Implement initiatives

It is important to implement workplace health and safety initiatives to improve the health and wellbeing of workers and create a safe working environment. Promoting health and safety habits to workers can help reduce the risk of diseases, accidents and injuries, and increase their productivity. Before implementing a health and safety initiative, you should make sure it is in line with your own role and responsibilities, gain approval and support from management and other staff, and ensure everyone is committed to it in the workplace. It is a good idea to conduct an employee health and wellbeing survey to identify the issues that need to be addressed in the workplace and use this information to develop relevant strategies. You should then outline the potential business benefits of the initiative and gather some facts and figures to illustrate them.

What are the benefits of implementing health and safety initiatives?
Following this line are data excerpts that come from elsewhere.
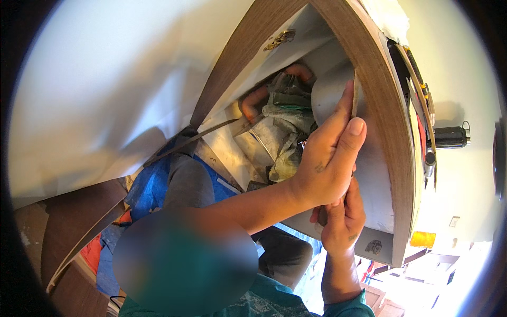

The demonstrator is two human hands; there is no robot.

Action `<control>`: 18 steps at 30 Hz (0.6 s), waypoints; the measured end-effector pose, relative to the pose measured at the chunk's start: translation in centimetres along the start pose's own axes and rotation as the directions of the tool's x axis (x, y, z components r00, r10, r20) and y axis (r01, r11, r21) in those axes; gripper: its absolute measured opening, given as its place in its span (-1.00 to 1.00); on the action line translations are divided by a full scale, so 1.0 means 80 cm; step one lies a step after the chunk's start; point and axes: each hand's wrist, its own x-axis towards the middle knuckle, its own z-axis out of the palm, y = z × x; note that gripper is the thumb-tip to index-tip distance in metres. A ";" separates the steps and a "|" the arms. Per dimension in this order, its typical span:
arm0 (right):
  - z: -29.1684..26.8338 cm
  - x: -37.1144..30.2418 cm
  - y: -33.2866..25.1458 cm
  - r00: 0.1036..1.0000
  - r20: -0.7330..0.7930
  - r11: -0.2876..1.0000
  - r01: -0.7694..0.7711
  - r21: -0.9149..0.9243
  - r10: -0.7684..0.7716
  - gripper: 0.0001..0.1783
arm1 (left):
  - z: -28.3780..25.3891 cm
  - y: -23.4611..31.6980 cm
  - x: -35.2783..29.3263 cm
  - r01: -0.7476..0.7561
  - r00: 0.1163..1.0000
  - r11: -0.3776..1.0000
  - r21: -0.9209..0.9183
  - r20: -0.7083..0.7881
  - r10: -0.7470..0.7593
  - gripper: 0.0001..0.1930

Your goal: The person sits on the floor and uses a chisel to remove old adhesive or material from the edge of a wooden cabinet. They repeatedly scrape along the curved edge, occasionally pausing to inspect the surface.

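Observation:
A long, thin, flat tool runs along the inner edge of a brown wood-grain frame. Its exact kind is not clear. My left hand presses against its upper part, with a finger stretched along it and the thumb pointing up. Most of that hand's other fingers are hidden. Lower down, my right hand closes round what seems to be the tool's lower end, just below my left hand. The frame borders a pale grey panelled recess.
Crumpled cloths and an orange-brown curved pipe lie inside the recess. A thin bar crosses its lower left. A black cylinder sticks out at right. Blue sheeting surrounds my legs. A large white panel stands at left.

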 end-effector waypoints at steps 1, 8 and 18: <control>0.001 0.000 -0.001 1.000 -0.009 1.000 -0.002 0.004 0.002 -0.39 | 0.000 0.000 0.001 -0.008 1.000 1.000 -0.002 0.001 0.008 -0.33; -0.005 0.005 -0.004 1.000 -0.009 1.000 0.013 -0.024 -0.013 -0.40 | 0.002 0.000 0.007 -0.010 1.000 1.000 -0.021 -0.002 0.010 -0.32; -0.001 0.012 -0.018 1.000 -0.016 0.997 -0.028 -0.069 0.027 -0.42 | 0.005 0.000 0.017 0.001 0.996 0.999 -0.045 -0.086 -0.005 -0.59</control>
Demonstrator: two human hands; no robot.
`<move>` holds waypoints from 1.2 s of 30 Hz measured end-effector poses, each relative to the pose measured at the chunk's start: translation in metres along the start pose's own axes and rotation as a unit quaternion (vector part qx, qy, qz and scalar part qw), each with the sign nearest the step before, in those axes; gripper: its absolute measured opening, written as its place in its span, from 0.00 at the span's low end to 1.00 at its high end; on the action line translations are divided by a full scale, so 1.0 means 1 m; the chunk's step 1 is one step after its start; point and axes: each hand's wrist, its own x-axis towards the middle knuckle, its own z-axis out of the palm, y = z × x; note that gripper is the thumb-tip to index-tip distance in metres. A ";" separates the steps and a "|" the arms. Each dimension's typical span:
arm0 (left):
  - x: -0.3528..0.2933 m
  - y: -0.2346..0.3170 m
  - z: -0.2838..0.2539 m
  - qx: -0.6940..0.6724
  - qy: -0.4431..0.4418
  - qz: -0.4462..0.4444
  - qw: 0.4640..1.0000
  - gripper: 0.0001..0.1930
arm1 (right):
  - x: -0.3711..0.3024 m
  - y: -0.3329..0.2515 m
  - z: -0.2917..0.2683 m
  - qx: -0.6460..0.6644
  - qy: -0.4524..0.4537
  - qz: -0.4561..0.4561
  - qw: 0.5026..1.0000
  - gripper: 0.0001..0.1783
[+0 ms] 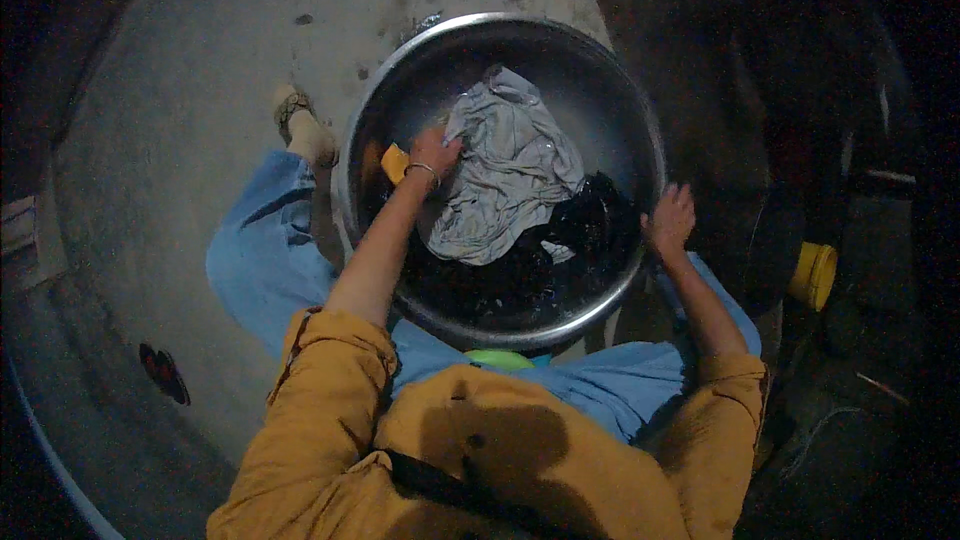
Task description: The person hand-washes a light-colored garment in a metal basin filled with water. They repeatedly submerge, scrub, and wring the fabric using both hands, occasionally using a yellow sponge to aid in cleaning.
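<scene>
A wide metal basin stands in front of me. Inside it lies a wet, crumpled grey cloth garment, spread from the far side toward the near left. My left hand is closed on the garment's left edge; its fingertips are partly hidden in the folds. Beside that wrist is a small yellow-orange piece whose kind I cannot make out. Dark wet cloth fills the near right of the basin. My right hand is at the right rim, fingers stretched out, holding nothing.
Concrete floor spreads to the left, with a dark reddish item on it. My legs in blue jeans flank the basin. A bright green object shows below its near rim. A yellow container lies at the dark right side.
</scene>
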 end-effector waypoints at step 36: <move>-0.005 0.040 0.025 -0.570 -0.197 -0.182 0.777 0.25 | 0.005 -0.264 0.008 0.360 0.172 -0.291 0.870 0.13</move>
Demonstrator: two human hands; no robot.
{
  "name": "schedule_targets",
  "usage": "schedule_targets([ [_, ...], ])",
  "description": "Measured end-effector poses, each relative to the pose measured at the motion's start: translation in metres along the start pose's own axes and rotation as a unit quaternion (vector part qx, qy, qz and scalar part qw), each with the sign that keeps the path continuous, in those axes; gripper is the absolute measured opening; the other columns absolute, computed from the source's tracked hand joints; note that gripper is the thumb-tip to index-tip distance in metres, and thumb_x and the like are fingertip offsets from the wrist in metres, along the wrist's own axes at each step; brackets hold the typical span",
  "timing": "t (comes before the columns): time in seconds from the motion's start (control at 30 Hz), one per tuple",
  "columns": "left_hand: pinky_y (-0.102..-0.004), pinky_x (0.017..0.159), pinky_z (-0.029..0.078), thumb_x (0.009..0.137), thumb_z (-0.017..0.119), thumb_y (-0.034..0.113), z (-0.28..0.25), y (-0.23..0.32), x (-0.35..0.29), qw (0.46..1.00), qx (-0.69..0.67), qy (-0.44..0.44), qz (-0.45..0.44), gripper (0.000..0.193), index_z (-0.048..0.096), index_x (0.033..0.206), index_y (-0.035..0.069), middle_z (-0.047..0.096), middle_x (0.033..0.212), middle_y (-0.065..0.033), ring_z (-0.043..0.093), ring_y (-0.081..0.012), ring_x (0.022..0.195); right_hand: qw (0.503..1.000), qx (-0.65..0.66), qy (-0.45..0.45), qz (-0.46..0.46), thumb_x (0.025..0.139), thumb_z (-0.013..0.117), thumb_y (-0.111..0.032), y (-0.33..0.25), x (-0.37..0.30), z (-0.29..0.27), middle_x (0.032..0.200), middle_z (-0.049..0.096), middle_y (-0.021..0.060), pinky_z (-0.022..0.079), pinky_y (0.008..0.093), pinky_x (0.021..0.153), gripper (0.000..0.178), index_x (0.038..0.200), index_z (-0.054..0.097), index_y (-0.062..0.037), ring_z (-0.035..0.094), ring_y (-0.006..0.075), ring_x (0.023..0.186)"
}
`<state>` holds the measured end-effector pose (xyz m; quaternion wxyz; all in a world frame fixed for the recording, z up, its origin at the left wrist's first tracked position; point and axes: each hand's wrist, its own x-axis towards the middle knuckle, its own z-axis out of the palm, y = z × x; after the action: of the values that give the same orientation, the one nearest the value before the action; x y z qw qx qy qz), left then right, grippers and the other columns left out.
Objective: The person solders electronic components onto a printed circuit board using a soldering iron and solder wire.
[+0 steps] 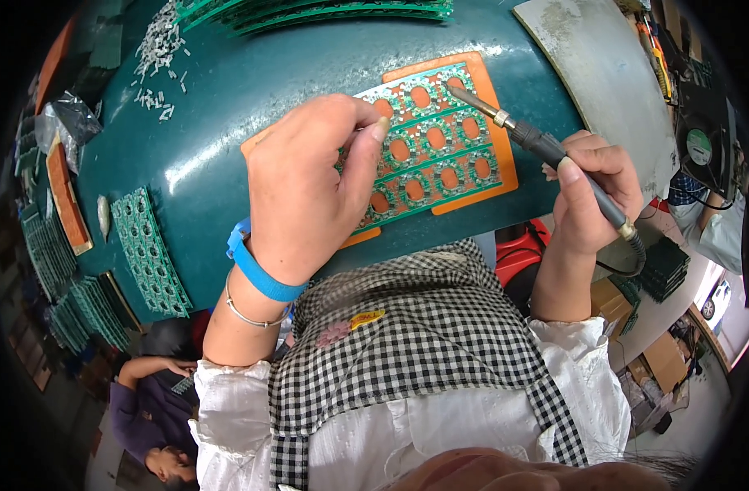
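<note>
A green circuit board panel (452, 178) with rows of oval openings lies on an orange backing plate (504, 164). My right hand (591, 192) is wrapped round the dark handle of a soldering iron (538, 141). The iron's tip points left, over the panel's far right part; contact cannot be made out. Above the panel's left side is my left hand (313, 180), thumb and index finger pinched together. Whatever the pinch holds, if anything, is too small to name. This hand hides the panel's left end.
Green boards (325, 12) are stacked at the far edge, with small white parts (160, 41) heaped to their left. Another green panel (149, 254) lies at the left. A grey-white sheet (604, 74) covers the table's right. A co-worker (157, 401) sits at lower left.
</note>
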<state>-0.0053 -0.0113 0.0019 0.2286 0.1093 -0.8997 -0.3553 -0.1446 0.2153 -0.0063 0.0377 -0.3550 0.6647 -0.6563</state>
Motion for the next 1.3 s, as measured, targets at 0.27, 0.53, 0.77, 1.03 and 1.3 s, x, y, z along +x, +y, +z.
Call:
schedule_targets([
  [0.27, -0.0372, 0.051, 0.05, 0.081, 0.071, 0.007, 0.017, -0.002, 0.008, 0.999, 0.029, -0.017, -0.015, 0.007, 0.065, 0.081, 0.005, 0.065, 0.068, -0.0114, 0.064, -0.0289, 0.059, 0.999, -0.008, -0.037, -0.001, 0.074, 0.069, 0.01, 0.003, 0.005, 0.007, 0.071, 0.062, 0.0111, 0.044, 0.0247, 0.058, 0.012, 0.081, 0.06, 0.0044, 0.058, 0.0145, 0.063],
  [0.53, -0.0387, 0.052, 0.051, 0.082, 0.071, 0.008, 0.025, -0.007, 0.009, 0.998, 0.049, -0.017, -0.02, 0.006, 0.066, 0.081, 0.005, 0.066, 0.069, -0.0124, 0.064, -0.0305, 0.06, 0.998, -0.024, -0.052, -0.002, 0.075, 0.07, 0.009, 0.008, 0.006, 0.008, 0.071, 0.064, 0.0123, 0.044, 0.0238, 0.056, 0.011, 0.079, 0.061, 0.0052, 0.059, 0.0145, 0.062],
  [0.77, -0.0388, 0.055, 0.051, 0.081, 0.071, 0.008, 0.026, -0.004, 0.008, 0.999, 0.037, -0.026, 0.004, 0.005, 0.067, 0.082, 0.005, 0.067, 0.07, -0.0119, 0.065, -0.0291, 0.062, 0.997, -0.043, -0.068, -0.019, 0.075, 0.07, 0.009, 0.009, 0.005, 0.003, 0.071, 0.063, 0.012, 0.044, 0.0237, 0.056, 0.012, 0.08, 0.061, 0.0052, 0.059, 0.0145, 0.062],
  [1.03, -0.0386, 0.054, 0.051, 0.081, 0.071, 0.007, 0.03, -0.002, 0.013, 0.999, 0.019, -0.047, -0.005, 0.005, 0.067, 0.082, 0.004, 0.066, 0.07, -0.0124, 0.065, -0.0299, 0.062, 1.0, 0.013, -0.022, 0.01, 0.074, 0.068, 0.011, 0.013, 0.004, -0.011, 0.072, 0.063, 0.0106, 0.043, 0.024, 0.056, 0.012, 0.08, 0.061, 0.0043, 0.058, 0.0139, 0.063],
  [1.3, -0.0395, 0.057, 0.053, 0.081, 0.071, 0.008, 0.037, -0.002, 0.015, 0.998, 0.038, -0.051, 0.001, 0.005, 0.067, 0.082, 0.004, 0.066, 0.07, -0.0139, 0.065, -0.0312, 0.063, 0.999, 0.009, -0.036, 0.022, 0.073, 0.07, 0.012, 0.015, 0.003, -0.009, 0.072, 0.063, 0.0113, 0.043, 0.024, 0.057, 0.013, 0.079, 0.061, 0.0043, 0.058, 0.0144, 0.063],
])
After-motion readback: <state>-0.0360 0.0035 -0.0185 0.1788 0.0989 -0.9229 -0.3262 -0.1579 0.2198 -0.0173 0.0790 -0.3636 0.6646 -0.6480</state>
  • Increases productivity
  • Reduces work turnover
  • Makes staff feel valued
  • Increased staff satisfaction and motivation
  • Increases ability to attract new employees
  • Reduces sick leave
  • Reduces worker compensation claims.

How to create a health and safety initiative:

  • Getting started:
    • build commitment in the workplace
    • promote the benefits and involve employees
    • develop or review your workplace health and safety policy
    • identify the issues for employees and your workplace.
  • Developing your program:
    • establish your plan
    • select activities and strategies to implement
    • establish program benchmarks.
  • Managing your program:
    • design your program
    • implement your program
    • evaluate your program.

When implementing health and safety initiatives, you should make sure they are suitable and relevant for your workplace. Depending on what issues need to be addressed, you may decide to implement more than one strategy relating to key lifestyle factors.

Workplace health and safety initiatives could include:

  • Promoting physical activity
  • Promoting healthy eating
  • Encourage workers to quit smoking
  • Encourage workers to reduce alcohol consumption
  • Improve mental health and wellbeing.